The results are as follows. First, there is a positive U-shape relationship between creditor-protection covenants and corporate under-investment. This means that moderate protection for creditors can alleviate under-investment, like a stepping stone. However, excessive protection becomes a stumbling block, which can weaken the investment willingness of enterprises.These negative effects of creditor-protection covenants on under-investment can be attenuated by a good business environment, effective corporate governance, state-owned ownership and heavy-asset operation. Second, debtor-protection covenants have an aggravating effect on under-investment. The effect can be mitigated when macro interest rates decline or enterprises exhibit weak short-term solvency. Third, the classification research of creditor-protection covenants shows that both preventive restriction covenants and preventive option covenants have a positive U-shaped influence on under-investment, and remedial restriction covenants can significantly stimulate corporate investment.

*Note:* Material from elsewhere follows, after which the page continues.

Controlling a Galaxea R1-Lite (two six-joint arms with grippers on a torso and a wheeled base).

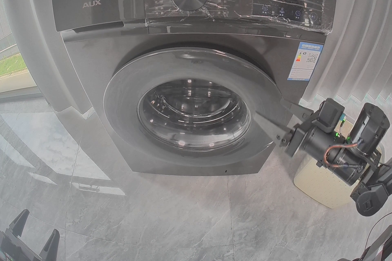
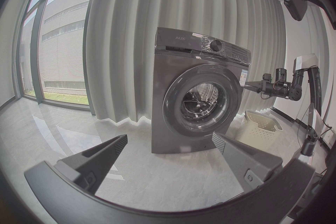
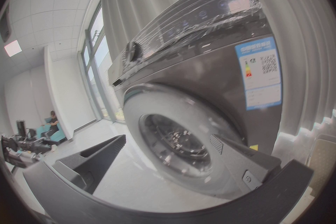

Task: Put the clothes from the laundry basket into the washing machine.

The policy implications of this study are threefold. First, use bond covenants moderately to stimulate enterprise investment. When formulating bond indentures, enterprises shall adhere to long-term development strategies, comprehensively consider the multi-dimensional impacts of covenants and guard against adverse effects arising from excessive decision-making constraints or risk premiums. Second, enhance the application of quantitative indicators to improve the binding force and enforceability of covenants. Regulatory authorities and self-regulatory organizations should strengthen formatting guidelines for bond covenants to encourage enterprises to establish explicit quantitative thresholds for financial indicators within bond covenants. They should also closely monitor the legal validity and enforcement of such covenants in the market. For vague and dispute-prone general covenants, risk warnings may be introduced as appropriate. Third, continuously promote effective market development and strengthen the protection of creditors' rights. This study finds that a favorable business environment, along with sound corporate governance mechanisms, can significantly mitigate the negative impacts of creditor-protection covenants on corporate investment. Therefore, supporting institutions should be further developed and improved.